Every August we celebrate Heroes Day to remember those who sacrificed their lives for this country. Never mind who determines who is a hero or not, that is not the issue at stake here.  But this year on the 11th I was sitting at home, hoping to watch the proceedings on ZTV. Okay, let me admit, I was too broke to make it anywhere else. So I woke up, took my usual bath and got myself ready for the event. I was eager to hear the President’s Speech. Each time you hear him speak, you get a feeling that this may be his last speech, and you want to be one of those few who will remember him with the nostalgia of one who knew him well.

Just as I was waiting for the day to fully begin, the Zimbabwe Electricity Supply Authority struck. The lights went off. Literally just switched off.  I was left staring at a blank TV screen and, naturally, my mind decide to roam. Right there, I had my Voltaire moment: If it’s Heroes Day, then it means heroes are dying.  And each time we bury one, we have less and less left and like it or not, soon and very soon, there won’t be any heroes left.

Now, as you know heroes are those people who literally went into the bush to wage the armed struggle against the Ian Smith regime and afterwards remained cadres of Zanu-PF. Anyone outside this bracket is subject to appointment and definition by this first group.

We can’t live without heroes. We need heroes because villains don’t die, they just morph into another form, and are waiting to pounce on us and devour us, literally. You know the villains. You know their races, their names, their children, and even how they will come. You even know their proxies in the event that they can’t show their faces, and you secretly admire yourself for refusing some of their proxies during the 2013 general elections.

Sitting there that day, watching a blank TV screen, it struck me that maybe we need new heroes.

Having been given the mandate by a current hero, the President, when he said that The Leaders will be selected by the people, and I am the people, I am taking our destiny into my hands to ensure that we have new heroes.
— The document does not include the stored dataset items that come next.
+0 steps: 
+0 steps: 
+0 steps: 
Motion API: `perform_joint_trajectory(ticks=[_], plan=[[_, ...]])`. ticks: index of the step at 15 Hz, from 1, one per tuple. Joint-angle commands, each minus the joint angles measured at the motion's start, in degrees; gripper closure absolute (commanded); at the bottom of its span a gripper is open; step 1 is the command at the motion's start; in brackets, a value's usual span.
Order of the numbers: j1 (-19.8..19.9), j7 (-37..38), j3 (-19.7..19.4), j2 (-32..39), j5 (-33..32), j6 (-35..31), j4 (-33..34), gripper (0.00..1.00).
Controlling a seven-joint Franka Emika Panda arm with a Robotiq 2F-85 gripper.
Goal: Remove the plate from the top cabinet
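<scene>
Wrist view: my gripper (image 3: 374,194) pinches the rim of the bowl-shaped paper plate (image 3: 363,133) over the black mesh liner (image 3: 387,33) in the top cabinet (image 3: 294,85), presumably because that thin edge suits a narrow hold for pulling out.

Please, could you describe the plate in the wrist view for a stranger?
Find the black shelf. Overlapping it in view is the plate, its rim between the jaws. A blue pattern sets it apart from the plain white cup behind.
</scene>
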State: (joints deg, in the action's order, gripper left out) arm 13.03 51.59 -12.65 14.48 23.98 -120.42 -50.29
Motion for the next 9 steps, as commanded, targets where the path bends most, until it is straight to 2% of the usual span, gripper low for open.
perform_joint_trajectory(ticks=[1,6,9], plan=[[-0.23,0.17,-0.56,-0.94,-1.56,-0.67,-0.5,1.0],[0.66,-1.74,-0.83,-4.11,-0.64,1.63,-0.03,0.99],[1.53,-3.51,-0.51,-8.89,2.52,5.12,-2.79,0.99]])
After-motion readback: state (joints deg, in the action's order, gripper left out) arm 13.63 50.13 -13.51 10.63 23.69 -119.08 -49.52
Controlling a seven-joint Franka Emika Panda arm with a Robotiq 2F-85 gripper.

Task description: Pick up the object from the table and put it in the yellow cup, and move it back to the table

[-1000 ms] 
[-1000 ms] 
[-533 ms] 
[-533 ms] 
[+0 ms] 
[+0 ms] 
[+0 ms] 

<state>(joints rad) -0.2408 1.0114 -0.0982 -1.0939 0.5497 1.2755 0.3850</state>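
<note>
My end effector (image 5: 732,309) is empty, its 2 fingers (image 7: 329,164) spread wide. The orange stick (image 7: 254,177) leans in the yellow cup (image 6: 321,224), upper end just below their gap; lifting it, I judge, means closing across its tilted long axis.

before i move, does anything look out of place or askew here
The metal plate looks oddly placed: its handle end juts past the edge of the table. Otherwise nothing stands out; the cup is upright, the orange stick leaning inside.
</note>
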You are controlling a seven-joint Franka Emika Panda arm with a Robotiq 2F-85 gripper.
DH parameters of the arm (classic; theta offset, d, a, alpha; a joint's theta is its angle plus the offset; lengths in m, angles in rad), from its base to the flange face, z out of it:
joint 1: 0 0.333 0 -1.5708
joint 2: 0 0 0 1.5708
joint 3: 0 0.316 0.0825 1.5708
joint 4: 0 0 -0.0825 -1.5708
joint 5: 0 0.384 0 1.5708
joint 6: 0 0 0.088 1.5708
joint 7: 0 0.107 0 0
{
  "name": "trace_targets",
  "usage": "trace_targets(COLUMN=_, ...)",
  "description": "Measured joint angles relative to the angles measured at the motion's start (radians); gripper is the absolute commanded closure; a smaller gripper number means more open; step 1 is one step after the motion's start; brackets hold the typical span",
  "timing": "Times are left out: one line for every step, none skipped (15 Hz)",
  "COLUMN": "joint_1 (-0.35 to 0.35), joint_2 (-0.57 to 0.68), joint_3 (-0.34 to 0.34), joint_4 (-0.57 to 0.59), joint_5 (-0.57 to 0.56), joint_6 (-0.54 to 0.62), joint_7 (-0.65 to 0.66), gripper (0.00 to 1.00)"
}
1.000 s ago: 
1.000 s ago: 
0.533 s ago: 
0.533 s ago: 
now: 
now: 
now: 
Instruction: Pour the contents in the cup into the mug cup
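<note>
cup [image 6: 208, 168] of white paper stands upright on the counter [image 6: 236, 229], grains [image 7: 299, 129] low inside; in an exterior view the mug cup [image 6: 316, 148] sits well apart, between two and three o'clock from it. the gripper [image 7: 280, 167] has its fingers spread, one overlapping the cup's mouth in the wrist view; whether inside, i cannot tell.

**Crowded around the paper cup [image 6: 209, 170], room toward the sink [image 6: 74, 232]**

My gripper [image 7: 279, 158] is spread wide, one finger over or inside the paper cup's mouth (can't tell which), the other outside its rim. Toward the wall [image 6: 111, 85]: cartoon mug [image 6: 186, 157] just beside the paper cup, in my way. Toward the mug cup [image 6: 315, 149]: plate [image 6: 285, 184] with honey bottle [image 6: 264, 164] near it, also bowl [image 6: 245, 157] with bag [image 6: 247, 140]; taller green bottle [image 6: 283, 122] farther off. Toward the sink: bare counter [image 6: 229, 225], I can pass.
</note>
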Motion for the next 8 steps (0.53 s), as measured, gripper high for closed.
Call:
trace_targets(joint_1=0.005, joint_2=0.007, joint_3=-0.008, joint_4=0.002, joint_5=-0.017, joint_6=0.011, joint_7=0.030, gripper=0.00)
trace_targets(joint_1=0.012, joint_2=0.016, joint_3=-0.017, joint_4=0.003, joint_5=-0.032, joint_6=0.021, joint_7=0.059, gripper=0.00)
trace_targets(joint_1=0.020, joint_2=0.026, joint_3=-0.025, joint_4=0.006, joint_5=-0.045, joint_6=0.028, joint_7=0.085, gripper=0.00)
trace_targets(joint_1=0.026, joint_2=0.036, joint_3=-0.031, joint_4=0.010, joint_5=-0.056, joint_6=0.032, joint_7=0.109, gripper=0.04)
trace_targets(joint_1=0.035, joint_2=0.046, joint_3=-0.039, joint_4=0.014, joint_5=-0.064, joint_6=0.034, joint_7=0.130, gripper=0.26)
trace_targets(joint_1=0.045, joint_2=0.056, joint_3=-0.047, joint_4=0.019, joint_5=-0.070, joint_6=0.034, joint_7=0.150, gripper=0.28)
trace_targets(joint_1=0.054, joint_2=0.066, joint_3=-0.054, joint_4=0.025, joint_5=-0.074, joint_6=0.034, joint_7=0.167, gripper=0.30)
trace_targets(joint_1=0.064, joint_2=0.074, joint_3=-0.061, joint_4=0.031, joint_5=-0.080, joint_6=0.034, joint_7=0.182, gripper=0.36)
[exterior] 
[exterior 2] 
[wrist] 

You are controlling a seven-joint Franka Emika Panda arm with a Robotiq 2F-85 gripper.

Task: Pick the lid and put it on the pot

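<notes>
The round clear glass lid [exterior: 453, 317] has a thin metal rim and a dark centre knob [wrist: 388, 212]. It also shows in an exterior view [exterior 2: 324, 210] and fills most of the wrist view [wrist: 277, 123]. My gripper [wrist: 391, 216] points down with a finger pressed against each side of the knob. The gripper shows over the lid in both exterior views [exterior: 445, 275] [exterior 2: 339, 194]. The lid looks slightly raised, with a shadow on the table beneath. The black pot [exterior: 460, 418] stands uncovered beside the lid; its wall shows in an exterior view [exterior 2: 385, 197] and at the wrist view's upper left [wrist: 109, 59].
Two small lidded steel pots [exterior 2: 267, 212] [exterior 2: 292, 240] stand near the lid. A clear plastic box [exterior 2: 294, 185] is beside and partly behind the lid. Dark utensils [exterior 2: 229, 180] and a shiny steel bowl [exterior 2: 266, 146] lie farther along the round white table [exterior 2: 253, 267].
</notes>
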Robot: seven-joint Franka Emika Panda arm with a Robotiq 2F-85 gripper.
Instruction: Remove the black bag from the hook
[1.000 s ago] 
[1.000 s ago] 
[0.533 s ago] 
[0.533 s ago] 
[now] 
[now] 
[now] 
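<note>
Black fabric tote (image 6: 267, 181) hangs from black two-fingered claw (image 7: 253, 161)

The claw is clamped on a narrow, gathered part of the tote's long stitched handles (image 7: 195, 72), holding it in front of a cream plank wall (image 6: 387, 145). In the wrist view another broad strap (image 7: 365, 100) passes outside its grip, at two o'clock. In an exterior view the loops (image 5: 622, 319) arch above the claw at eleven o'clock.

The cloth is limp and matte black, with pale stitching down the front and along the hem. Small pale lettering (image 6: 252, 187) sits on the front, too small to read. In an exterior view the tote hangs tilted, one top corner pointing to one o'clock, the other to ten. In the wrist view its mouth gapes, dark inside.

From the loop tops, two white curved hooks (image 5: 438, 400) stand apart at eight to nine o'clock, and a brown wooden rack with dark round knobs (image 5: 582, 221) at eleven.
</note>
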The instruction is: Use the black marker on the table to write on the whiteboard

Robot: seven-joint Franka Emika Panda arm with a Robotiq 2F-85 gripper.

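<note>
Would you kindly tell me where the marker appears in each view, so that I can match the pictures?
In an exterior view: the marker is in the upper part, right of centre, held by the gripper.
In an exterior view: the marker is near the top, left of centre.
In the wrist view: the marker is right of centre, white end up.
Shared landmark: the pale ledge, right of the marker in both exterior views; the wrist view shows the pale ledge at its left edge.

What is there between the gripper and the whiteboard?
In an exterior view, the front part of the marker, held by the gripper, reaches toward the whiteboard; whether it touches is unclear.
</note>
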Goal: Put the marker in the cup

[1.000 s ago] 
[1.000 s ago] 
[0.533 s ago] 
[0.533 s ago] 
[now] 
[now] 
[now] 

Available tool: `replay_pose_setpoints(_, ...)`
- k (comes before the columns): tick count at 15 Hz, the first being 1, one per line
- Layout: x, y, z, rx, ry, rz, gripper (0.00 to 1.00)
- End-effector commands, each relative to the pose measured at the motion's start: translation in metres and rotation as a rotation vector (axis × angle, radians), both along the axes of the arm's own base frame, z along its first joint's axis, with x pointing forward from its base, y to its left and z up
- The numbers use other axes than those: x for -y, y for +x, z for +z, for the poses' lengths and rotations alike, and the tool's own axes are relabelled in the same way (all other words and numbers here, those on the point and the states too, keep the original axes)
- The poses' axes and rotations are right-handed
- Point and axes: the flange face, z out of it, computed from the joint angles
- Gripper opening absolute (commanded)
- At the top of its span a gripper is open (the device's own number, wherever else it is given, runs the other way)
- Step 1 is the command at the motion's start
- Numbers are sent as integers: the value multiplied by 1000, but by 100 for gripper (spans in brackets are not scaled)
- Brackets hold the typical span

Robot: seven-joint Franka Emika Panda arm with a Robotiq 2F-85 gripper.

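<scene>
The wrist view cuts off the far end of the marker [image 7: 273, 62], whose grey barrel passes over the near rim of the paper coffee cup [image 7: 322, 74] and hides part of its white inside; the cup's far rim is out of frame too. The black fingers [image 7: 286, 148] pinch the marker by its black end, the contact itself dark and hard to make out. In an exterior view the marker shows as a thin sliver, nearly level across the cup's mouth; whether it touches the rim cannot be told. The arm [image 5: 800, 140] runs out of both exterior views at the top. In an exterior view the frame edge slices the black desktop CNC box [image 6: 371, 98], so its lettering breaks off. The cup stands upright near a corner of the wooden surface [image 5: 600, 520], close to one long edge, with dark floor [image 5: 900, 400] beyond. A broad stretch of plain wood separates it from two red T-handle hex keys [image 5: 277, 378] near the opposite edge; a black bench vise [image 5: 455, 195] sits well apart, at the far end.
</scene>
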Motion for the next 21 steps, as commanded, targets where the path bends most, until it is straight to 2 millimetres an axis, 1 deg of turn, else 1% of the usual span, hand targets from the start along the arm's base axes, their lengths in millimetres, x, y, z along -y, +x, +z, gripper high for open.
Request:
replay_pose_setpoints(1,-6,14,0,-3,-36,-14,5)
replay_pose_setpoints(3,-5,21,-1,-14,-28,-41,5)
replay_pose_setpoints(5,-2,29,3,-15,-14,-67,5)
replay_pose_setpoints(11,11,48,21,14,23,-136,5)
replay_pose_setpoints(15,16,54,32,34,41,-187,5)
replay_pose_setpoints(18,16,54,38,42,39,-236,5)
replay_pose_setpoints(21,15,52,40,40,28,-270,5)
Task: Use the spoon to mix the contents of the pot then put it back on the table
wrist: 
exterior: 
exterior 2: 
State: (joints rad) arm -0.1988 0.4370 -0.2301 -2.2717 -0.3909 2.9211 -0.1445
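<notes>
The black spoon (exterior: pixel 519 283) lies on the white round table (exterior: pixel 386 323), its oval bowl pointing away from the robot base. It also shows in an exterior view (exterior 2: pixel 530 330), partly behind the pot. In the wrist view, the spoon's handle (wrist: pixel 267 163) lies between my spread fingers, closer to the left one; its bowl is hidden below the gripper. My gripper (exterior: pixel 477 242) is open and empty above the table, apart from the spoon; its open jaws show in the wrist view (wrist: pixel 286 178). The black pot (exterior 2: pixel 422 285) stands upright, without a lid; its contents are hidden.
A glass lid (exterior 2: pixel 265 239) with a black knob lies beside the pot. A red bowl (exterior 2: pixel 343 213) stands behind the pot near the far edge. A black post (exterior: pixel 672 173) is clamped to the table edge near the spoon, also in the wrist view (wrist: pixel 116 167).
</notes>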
Forgive my long preamble, but here is the call for applications:

New Heroes wanted for a country currently sitting in an economic cesspool. Previous heroes need not apply because their applications will be dismissed with the impunity they deserve. Besides, we acknowledge that very few genuine heroes remain from the previous generation. Also, please note, THIS IS STRICTLY AN ECONOMICS AND ADMINISTRATIVE JOB AND NOT A WE-DIED-FOR-THIS-COUNTRY KIND OF JOB.

Duties:
Ensure Zimbabwe regains its breadbasket status

Create new jobs in their millions

Get various industries (primary, secondary and tertiary) working again

Mend broken international relations without necessarily selling away the country

Clear debt overhang, and strictly reduce future borrowing (bonding of minerals in the ground is a foolish idea you know)

Deal, with whatever tools available, with corruption

Qualifications:
Tertiary qualifications, while desirable, are not a prerequisite. What’s needed is a demonstrated ability to generate own wealth cleanly. To those who are looking for the big break, this may be the wrong post to apply to. We will be carrying out strict lifestyle audits on successful candidates. Anyone previously suspected, accused or convicted of corruption, theft by conversion or any such crimes that would make us doubt your ability to handle public funds honestly, need not even attempt to apply.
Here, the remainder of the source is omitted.